I have the following matrix data, 3 Forms of policies by loss causes in the columns:
test=as.data.frame(matrix(c(74,10,4,4,2,6,57,19,4,8,2,10,54,19,6,8,2,11),nrow=3,byrow=T))
names(test) <- c("Wind","Water","Fire","Theft","Liab","OtherPD")
row.names(test) <- c("FormA","FormB","FormC")
And data looks like this:
Wind Water Fire Theft Liab OtherPD
FormA 74 10 4 4 2 6
FormB 57 19 4 8 2 10
FormC 54 19 6 8 2 11
Each row shows the percentage of losses within a Form that is attributed to the cause. For instance, 74% of losses in FormA is due to wind losses. Each row will add up to 100.
Question: please suggest a way to visualize this other than pie charts for each row such as:
pie(unlist(test[1,]),labels=c("Wind","Water","Fire","Theft","Liab","OtherPD"),main= "FormA")

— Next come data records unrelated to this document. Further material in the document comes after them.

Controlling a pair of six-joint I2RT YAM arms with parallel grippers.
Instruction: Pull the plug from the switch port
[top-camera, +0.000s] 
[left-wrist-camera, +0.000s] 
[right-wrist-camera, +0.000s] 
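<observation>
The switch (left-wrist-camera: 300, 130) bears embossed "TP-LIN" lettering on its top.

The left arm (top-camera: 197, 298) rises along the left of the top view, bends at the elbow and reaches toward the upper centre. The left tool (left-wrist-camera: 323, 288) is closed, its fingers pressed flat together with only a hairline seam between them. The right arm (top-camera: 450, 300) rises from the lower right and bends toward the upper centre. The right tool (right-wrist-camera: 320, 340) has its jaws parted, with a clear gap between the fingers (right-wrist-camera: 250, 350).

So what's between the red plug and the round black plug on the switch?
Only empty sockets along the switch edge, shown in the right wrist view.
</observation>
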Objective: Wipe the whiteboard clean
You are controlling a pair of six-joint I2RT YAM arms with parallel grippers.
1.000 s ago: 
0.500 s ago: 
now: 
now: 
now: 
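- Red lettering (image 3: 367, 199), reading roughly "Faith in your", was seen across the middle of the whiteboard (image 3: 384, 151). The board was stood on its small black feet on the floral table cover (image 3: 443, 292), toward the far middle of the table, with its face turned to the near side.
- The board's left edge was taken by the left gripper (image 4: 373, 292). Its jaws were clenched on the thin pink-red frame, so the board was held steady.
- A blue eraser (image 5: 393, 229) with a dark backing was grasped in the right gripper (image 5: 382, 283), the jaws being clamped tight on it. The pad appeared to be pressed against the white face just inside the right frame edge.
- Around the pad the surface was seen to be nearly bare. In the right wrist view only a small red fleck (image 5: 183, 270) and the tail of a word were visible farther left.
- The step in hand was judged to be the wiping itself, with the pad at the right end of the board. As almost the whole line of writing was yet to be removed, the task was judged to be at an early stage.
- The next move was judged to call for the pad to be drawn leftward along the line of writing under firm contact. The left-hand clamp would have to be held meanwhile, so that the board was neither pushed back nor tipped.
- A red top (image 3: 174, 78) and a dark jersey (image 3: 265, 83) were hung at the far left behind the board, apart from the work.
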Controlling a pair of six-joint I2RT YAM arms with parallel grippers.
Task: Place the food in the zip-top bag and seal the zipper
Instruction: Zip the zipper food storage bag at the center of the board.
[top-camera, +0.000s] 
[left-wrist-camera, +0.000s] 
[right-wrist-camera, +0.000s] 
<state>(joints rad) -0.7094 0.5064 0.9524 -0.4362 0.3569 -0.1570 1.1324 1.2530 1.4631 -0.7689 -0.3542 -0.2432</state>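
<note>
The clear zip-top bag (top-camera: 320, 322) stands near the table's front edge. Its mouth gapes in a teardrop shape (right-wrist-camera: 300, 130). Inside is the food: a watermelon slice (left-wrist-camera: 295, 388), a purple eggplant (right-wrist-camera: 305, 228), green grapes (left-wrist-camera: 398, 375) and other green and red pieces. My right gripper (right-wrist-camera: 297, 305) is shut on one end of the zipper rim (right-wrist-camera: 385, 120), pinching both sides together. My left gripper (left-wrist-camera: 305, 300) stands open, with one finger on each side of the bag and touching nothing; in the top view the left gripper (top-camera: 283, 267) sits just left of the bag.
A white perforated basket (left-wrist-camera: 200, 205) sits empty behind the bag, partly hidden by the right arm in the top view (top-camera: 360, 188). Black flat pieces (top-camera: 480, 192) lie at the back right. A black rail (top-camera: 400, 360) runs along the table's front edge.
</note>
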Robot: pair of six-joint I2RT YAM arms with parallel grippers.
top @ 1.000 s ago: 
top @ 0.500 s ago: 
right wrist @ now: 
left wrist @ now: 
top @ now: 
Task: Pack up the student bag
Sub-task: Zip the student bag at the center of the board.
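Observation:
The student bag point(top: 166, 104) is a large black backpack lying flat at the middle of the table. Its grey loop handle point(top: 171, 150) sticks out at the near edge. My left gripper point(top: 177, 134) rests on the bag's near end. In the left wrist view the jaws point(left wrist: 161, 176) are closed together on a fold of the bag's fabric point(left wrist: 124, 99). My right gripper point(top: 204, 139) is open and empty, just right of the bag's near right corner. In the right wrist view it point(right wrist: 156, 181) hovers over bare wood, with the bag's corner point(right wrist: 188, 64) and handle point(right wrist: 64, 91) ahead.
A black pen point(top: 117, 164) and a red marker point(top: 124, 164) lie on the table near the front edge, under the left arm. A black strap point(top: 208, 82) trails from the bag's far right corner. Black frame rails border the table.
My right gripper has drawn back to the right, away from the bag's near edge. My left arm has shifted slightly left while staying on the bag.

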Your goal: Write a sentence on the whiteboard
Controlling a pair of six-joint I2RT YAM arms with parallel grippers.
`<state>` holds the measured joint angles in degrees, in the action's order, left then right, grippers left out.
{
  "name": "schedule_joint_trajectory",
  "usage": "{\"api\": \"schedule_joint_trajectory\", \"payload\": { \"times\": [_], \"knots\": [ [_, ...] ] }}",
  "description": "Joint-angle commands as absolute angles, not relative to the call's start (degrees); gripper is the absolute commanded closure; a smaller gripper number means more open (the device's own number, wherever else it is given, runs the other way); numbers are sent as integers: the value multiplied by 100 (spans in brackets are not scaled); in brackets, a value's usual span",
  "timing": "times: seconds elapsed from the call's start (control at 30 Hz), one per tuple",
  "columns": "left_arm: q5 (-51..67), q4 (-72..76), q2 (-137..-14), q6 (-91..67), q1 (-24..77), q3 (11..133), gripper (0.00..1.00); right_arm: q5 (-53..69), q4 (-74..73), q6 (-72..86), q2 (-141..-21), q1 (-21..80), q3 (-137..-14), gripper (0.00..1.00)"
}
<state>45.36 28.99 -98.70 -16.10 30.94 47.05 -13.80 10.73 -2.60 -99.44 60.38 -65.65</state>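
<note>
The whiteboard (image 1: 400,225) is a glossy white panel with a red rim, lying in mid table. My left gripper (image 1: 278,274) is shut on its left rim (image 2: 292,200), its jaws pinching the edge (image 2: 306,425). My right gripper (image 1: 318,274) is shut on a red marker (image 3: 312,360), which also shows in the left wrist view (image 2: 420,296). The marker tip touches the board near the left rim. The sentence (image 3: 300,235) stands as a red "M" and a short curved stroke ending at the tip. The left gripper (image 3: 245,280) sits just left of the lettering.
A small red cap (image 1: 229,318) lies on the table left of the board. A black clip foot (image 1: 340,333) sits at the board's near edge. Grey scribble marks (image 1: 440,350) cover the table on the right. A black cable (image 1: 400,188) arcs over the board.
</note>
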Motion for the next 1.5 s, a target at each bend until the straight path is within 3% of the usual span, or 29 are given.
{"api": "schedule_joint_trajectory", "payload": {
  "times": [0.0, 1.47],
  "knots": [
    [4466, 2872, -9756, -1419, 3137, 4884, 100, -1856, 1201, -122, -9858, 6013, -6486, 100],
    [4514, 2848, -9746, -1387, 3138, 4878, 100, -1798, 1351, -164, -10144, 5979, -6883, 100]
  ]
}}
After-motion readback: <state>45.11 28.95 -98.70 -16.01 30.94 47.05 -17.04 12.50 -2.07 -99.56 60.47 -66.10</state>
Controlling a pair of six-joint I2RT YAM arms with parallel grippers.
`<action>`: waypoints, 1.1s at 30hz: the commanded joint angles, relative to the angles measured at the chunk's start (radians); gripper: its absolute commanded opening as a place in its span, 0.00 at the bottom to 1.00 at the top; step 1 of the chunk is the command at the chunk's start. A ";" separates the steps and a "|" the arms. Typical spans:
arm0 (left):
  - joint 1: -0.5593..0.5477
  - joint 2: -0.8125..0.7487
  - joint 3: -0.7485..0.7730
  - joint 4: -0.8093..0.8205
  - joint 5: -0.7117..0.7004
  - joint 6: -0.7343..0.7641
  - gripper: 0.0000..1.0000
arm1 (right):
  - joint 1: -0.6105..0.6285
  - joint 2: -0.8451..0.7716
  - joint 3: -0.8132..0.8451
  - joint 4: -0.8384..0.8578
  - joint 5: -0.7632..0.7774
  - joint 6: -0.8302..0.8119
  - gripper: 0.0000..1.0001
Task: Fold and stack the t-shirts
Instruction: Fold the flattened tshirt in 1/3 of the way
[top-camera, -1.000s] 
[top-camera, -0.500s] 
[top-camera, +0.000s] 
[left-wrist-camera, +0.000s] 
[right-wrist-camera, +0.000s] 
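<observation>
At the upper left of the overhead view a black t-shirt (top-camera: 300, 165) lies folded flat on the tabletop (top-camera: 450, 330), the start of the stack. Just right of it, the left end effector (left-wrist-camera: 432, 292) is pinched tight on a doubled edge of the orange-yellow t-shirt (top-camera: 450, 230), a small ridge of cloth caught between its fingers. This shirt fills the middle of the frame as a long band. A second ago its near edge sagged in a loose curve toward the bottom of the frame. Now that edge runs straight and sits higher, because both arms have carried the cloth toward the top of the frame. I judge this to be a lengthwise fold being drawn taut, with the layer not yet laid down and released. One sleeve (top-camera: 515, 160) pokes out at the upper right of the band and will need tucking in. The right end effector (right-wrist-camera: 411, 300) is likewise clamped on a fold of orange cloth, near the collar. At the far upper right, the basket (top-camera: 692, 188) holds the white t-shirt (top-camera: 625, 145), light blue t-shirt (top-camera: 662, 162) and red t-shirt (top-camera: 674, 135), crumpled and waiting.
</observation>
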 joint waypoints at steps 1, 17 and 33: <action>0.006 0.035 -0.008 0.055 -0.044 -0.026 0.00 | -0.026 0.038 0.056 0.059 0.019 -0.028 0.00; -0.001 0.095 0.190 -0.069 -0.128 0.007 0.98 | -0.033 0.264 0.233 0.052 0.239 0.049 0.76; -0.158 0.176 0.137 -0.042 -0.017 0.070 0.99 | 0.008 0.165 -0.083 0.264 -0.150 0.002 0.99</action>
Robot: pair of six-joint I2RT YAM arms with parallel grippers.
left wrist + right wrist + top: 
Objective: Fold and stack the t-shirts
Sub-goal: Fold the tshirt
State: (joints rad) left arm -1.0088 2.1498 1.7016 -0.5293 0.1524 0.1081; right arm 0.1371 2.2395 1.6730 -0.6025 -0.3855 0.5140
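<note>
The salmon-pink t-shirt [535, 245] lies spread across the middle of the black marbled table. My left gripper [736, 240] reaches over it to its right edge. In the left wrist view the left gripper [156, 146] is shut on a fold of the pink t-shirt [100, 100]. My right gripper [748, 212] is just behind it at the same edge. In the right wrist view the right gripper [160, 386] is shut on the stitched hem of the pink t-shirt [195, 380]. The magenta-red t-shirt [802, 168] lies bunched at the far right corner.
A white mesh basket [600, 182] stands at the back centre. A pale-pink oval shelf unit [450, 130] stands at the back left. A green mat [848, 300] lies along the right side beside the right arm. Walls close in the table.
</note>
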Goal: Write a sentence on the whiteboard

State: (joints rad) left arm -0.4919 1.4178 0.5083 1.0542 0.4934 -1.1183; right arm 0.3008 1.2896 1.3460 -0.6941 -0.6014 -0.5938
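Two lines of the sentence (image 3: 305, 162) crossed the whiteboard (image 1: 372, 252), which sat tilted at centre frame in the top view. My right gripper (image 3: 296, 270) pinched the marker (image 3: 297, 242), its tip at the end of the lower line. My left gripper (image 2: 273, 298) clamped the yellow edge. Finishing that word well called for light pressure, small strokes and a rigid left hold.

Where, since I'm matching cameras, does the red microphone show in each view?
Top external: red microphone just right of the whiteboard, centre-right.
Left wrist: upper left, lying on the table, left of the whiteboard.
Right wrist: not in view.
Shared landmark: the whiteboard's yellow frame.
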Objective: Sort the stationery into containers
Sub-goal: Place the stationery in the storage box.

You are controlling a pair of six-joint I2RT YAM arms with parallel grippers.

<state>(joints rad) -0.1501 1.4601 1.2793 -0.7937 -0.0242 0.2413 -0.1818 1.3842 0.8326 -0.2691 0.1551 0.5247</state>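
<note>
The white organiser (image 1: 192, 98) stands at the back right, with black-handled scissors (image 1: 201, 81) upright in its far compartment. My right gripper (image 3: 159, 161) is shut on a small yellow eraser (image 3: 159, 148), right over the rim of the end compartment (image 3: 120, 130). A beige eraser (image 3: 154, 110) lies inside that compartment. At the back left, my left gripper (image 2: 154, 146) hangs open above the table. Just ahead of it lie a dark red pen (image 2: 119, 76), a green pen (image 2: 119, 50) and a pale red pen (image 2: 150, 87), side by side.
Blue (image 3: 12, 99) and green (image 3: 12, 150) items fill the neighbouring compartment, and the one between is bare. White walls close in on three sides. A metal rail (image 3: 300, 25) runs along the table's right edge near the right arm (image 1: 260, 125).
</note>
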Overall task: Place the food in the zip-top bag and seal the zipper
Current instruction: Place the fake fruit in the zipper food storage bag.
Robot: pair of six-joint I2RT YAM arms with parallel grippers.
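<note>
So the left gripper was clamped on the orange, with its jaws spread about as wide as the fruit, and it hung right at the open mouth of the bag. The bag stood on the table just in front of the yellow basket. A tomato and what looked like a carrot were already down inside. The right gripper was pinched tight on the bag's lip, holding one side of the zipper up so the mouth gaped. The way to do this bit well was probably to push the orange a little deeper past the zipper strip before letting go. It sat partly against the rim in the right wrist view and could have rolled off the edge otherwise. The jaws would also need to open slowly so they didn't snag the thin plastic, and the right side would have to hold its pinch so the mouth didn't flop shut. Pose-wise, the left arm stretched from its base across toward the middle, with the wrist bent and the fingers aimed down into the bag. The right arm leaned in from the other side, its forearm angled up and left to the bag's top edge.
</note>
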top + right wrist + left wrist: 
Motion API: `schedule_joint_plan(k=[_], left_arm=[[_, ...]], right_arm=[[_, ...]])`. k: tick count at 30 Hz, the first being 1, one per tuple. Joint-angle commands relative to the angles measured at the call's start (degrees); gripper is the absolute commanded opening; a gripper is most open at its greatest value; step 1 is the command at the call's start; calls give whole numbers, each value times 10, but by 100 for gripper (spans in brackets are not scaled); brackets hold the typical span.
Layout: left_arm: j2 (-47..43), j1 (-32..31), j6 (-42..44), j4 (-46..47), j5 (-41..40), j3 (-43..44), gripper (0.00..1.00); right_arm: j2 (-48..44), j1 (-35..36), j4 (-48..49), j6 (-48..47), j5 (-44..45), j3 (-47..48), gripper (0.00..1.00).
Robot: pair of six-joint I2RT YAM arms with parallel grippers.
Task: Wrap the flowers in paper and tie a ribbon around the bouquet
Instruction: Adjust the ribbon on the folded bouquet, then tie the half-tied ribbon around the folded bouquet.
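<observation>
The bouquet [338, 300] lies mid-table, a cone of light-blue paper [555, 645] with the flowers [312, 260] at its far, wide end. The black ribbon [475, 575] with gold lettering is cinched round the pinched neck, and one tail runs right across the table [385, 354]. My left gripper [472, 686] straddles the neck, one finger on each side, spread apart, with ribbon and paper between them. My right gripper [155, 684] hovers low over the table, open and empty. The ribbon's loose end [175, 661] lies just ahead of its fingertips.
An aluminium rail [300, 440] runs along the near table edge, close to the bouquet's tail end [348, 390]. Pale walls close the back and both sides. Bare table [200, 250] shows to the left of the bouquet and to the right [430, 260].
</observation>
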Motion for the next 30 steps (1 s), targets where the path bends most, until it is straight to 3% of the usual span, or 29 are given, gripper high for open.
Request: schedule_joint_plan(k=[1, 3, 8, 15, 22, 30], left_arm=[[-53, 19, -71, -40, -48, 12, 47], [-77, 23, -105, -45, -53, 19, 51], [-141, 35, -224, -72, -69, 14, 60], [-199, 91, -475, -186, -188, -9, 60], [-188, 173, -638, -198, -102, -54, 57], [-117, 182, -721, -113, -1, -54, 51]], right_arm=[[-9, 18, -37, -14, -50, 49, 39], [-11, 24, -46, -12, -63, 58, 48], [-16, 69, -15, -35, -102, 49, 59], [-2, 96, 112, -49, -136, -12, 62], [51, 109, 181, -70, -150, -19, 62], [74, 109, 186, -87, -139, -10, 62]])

A comment on the percentages is that although some numbers may look small, their corresponding underlying dollar amounts are still significant and credible. A more prominent insight I'd like to convey through visualization is how each policy forms compare against each other in losses due to all these different perils, and especially the "smaller" ones, not to be blinded by the fact that FormA
has a dominant proportion of wind
losses.
I suggest that you restructure the data. ggplot has some nice charts.